Eclipse workspace folder and import the Assignment. You might

also need to change the Java path to match your version of Java. o Once imported into Java, all the dependencies should be

properly set up and you should be able to drop the TPG source

into the Assignment. Then update your API execution file and it

will be able to see all the correct code/DLL paths without any

need for additional setup.
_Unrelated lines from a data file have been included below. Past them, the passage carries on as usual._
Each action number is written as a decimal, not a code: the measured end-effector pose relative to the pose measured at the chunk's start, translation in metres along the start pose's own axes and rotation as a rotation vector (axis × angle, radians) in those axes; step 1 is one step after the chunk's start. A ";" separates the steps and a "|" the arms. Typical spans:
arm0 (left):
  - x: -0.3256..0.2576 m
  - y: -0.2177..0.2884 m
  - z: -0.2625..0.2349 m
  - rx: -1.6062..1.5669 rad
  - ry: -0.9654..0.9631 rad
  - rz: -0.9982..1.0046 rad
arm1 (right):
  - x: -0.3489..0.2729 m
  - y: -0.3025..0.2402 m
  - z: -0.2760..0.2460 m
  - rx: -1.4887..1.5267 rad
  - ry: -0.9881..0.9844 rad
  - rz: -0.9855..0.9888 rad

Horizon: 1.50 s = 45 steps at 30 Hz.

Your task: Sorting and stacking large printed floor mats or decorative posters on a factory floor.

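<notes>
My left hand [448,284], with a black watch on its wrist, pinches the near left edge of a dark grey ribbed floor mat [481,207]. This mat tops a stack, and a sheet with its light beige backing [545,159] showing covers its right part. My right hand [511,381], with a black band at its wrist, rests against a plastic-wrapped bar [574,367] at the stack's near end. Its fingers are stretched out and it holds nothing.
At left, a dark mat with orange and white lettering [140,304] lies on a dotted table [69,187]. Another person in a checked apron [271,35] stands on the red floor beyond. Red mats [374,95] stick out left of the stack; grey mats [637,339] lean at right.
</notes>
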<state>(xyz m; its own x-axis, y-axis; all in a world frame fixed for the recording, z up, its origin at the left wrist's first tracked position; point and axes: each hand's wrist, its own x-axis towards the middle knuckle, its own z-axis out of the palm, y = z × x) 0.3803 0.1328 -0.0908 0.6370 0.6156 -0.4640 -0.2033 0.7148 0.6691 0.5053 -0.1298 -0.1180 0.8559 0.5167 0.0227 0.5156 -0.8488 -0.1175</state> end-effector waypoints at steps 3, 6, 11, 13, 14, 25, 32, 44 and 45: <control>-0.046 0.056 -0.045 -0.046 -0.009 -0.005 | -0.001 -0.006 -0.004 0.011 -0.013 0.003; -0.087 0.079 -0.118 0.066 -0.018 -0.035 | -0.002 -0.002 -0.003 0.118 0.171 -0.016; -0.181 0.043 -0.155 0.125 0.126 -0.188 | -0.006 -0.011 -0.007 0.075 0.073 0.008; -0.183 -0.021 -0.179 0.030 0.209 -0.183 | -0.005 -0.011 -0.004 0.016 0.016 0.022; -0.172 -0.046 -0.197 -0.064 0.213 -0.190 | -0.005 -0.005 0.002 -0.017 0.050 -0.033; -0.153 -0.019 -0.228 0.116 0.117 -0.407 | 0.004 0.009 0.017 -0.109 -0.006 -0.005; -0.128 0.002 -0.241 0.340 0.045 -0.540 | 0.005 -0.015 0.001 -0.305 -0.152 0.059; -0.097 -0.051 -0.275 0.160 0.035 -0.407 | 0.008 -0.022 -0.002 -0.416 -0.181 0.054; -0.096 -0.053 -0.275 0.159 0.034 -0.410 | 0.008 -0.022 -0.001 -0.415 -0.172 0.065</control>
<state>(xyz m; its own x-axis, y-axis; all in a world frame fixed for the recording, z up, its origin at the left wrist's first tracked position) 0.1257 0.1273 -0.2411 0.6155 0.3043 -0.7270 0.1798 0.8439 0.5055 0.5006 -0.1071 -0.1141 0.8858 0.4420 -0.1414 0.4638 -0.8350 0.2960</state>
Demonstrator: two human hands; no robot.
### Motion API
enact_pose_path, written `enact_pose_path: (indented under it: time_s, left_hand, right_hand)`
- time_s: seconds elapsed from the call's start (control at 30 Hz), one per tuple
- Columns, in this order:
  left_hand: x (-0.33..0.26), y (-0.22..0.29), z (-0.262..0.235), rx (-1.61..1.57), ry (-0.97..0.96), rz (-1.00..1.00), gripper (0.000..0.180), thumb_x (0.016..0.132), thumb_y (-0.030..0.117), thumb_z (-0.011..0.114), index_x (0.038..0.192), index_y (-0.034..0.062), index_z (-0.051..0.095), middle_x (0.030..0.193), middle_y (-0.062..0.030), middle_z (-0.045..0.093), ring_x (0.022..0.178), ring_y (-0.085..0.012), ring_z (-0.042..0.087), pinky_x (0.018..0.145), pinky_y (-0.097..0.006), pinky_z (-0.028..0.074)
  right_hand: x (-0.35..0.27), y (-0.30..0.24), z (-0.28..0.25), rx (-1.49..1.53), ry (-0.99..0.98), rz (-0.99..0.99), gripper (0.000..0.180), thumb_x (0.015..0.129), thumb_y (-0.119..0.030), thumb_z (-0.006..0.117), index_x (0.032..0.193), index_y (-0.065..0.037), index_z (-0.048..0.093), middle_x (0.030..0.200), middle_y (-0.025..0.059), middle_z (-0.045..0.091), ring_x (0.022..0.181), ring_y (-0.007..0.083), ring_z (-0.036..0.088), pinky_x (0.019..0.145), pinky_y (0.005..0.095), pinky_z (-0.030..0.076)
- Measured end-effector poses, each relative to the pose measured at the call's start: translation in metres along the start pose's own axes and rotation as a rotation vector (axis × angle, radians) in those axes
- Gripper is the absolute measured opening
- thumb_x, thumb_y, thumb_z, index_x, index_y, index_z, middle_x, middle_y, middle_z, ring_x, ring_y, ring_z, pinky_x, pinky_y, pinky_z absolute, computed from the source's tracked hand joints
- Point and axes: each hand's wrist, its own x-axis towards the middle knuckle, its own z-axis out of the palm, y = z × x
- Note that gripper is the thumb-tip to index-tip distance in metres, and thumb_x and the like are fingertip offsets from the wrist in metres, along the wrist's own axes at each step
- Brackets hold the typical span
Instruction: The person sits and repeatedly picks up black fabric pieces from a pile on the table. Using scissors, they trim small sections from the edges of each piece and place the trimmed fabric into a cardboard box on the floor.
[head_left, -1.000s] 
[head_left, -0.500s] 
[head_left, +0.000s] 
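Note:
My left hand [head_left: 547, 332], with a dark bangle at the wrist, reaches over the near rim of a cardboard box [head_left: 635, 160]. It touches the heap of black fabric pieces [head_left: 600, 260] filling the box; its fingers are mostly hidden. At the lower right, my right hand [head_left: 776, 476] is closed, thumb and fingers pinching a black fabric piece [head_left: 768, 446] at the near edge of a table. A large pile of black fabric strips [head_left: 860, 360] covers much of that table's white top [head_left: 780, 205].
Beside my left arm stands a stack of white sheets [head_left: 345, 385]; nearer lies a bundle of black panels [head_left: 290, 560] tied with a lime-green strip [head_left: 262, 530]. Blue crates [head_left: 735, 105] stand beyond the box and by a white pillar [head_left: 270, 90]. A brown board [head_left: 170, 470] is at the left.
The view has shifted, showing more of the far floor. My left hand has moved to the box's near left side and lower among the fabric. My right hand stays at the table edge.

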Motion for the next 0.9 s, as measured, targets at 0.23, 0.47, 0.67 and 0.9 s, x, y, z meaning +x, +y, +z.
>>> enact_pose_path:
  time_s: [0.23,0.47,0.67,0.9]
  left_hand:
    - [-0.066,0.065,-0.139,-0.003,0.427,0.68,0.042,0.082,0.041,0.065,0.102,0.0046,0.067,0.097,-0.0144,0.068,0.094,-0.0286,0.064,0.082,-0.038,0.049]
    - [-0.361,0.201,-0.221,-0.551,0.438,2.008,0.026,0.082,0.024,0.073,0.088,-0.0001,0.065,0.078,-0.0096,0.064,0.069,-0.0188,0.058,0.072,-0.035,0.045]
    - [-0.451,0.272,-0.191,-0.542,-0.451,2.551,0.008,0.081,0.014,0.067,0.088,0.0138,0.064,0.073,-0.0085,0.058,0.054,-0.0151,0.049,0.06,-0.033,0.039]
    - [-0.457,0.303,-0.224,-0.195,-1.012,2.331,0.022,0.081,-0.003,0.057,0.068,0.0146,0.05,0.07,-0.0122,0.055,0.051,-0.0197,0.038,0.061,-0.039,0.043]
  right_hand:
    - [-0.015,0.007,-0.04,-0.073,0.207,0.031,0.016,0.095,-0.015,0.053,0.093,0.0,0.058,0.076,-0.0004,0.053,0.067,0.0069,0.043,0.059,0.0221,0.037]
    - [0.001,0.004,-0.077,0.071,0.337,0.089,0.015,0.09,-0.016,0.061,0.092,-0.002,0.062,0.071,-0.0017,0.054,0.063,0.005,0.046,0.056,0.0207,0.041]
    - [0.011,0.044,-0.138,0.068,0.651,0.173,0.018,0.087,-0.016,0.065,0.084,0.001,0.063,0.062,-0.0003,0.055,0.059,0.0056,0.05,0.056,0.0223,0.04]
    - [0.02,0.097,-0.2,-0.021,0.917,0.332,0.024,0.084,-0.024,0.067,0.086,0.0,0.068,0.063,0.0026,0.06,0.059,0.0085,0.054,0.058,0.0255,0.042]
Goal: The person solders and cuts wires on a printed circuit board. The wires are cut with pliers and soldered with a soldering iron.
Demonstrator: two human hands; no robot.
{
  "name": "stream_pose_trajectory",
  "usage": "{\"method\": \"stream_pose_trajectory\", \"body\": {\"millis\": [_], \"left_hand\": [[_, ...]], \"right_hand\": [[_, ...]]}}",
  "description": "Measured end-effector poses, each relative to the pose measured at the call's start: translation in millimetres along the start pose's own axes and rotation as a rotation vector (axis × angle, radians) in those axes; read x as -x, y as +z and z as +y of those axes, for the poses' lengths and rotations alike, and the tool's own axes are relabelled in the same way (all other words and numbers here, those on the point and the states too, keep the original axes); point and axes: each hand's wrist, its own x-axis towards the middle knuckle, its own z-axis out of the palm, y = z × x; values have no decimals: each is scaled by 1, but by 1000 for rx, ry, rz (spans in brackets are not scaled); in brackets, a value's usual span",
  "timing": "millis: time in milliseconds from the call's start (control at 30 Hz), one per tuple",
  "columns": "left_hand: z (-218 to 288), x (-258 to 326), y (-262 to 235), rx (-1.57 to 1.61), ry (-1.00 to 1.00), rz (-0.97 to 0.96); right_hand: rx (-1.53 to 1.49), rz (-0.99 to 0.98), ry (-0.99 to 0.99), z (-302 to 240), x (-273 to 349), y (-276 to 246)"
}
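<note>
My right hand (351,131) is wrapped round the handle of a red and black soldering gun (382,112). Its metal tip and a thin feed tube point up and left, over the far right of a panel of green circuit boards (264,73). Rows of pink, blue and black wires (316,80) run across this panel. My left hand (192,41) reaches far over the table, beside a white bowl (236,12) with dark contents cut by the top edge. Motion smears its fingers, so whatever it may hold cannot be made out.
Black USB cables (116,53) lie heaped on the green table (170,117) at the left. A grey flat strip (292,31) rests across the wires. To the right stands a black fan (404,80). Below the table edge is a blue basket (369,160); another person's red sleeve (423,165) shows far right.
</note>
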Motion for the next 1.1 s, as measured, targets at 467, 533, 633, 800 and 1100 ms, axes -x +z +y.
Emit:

The deadly corridor task requires you to successfully collect the ‘armour’ in the

last of a sequential sequence of 3 rooms connected by short corridors, as per

the following figure:

Your agent is spawn in the first room (LHS) and has to successfully pass the

opponent agents present in each room in order to finally collect the armour

(RHS). Given that you are using a TPG learning agent for this task, you will

have to consider how to provide rewards for achieving useful behaviours in this

task. One example might be to reward removing opponent agents from the

game as well as minimizing distance to the armour. Other factors might include

reducing the cost (to character health) of being hit or experimenting with

different methods of reproduction. The baseline behaviour corresponds to an agent that dies in room 2, and is

worth a grade of B-. You need do following task for this Assignment: ? Provide your code, and show outcomes from your Assignment. ? 4 page written report. Such a report needs to summarize the findings of

your Assignment detailing what you have learn over the course of the

Assignment. View this as an opportunity to pass on some

important/pragmatic tricks of the trade and/or caveats you picked up

over the course of the Assignment. With this in mind emperical

evidence needs to be demonstrated to emphasize the significance of

your findings/recommendations.


版权所有:留学生编程辅导网 2018 All Rights Reserved 联系方式:QQ:99515681 电子信箱:99515681@qq.com
免责声明:本站部分内容从网络整理而来,只供参考!如有版权问题可联系本站删除。